• [Exercise details]: Each line below from the one containing "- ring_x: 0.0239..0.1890" through the one containing "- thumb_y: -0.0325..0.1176" is to be given again exactly, and no line outside that span.

• [Source data]:
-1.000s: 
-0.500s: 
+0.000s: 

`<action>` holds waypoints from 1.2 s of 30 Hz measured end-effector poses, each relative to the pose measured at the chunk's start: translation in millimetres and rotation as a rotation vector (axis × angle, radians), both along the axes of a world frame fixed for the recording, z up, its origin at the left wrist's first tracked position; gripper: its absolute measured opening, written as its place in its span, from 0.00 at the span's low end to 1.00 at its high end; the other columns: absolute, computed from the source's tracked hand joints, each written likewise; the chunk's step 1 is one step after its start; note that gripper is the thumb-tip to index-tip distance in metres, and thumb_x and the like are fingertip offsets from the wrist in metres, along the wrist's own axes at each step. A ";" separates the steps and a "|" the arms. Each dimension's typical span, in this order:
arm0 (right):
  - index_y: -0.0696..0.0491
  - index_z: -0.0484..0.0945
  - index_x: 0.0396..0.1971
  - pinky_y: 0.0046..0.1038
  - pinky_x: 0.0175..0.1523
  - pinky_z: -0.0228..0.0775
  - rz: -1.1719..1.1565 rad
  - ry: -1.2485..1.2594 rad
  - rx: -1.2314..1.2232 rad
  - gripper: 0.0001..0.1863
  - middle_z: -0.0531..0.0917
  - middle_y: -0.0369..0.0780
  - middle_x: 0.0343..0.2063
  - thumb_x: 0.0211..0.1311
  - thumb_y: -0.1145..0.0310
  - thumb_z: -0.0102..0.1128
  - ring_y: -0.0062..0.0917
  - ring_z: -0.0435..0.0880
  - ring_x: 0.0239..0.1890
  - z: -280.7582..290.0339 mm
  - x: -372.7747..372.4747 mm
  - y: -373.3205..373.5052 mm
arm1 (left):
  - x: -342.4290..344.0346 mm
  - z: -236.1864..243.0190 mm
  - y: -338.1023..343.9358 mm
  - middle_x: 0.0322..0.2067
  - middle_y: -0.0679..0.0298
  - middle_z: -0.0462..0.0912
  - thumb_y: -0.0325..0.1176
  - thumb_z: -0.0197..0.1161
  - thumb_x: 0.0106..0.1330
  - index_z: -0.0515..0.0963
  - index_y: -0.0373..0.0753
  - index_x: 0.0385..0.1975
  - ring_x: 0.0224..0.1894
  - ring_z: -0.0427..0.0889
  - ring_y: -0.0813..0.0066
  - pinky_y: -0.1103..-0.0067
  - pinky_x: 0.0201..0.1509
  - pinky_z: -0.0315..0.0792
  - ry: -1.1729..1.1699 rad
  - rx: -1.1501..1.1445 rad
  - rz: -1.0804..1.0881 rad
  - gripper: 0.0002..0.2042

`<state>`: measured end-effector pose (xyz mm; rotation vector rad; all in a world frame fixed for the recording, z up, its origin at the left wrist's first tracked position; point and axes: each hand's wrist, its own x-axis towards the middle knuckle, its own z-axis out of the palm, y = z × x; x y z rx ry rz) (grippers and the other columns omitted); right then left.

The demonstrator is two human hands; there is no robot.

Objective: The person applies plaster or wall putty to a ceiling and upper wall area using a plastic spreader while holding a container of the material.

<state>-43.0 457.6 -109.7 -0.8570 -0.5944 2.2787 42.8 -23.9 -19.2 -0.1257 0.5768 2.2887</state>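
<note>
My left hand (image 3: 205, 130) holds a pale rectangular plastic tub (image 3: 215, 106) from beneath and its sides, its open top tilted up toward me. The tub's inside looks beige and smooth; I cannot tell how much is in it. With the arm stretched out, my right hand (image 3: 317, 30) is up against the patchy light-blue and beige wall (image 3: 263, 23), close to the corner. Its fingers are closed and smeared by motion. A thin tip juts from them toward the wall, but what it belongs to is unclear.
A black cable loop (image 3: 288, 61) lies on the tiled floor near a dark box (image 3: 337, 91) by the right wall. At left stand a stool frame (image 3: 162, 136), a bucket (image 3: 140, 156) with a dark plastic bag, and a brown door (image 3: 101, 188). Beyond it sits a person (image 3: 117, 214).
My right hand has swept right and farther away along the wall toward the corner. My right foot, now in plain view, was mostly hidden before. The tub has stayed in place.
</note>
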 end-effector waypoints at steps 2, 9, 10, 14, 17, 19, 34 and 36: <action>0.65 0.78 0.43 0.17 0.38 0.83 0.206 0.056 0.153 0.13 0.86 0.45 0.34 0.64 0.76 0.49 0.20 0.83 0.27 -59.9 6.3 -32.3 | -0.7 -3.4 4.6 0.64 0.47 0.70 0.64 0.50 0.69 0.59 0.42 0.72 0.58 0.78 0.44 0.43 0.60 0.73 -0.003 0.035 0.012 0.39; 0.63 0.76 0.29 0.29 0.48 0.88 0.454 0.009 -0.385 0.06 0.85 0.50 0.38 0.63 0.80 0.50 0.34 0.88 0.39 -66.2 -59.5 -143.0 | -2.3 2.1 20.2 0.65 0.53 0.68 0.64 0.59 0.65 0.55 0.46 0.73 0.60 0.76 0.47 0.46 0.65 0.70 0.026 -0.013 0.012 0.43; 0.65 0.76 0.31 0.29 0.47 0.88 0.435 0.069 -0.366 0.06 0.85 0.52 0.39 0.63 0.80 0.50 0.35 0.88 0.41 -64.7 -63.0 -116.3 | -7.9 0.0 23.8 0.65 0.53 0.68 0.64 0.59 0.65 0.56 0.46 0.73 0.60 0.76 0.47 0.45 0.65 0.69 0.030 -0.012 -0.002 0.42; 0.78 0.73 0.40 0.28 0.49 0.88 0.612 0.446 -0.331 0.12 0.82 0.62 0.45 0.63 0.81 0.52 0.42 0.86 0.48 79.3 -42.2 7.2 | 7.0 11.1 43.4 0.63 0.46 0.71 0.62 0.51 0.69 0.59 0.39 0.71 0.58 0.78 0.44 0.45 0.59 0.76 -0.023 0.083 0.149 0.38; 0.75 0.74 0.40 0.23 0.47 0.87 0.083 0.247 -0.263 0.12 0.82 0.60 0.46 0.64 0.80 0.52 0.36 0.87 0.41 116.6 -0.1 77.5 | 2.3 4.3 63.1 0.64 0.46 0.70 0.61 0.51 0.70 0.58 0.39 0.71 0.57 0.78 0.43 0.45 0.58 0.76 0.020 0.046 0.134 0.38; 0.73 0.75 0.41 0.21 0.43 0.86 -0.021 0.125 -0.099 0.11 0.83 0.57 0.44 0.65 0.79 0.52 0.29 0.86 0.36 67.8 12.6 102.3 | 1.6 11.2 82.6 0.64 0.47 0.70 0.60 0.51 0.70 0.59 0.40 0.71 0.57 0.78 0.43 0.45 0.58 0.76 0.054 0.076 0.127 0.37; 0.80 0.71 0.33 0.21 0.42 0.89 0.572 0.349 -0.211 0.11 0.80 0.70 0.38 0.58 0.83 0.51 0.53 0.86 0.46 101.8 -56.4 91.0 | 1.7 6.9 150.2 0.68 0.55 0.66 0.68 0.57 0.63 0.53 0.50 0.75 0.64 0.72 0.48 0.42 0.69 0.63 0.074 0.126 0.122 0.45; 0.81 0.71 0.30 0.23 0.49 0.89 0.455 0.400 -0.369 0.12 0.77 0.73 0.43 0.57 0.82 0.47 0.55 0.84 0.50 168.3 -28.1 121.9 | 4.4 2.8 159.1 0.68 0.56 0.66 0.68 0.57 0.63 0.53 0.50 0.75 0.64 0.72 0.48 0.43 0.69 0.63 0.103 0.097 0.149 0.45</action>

• [Solution for this problem]:
  - ring_x: 0.0239..0.1890
  - z: -280.7582..290.0339 mm
  - x: -372.7747..372.4747 mm
  - y: -373.3205..373.5052 mm
arm1 (left):
  - x: -342.4290..344.0346 mm
  - z: -236.1864..243.0190 mm
  - y: -338.1023..343.9358 mm
  - middle_x: 0.0322..0.2067
  - middle_y: -0.0679..0.0298
  - middle_z: -0.0462..0.0912
  - thumb_y: -0.0325..0.1176

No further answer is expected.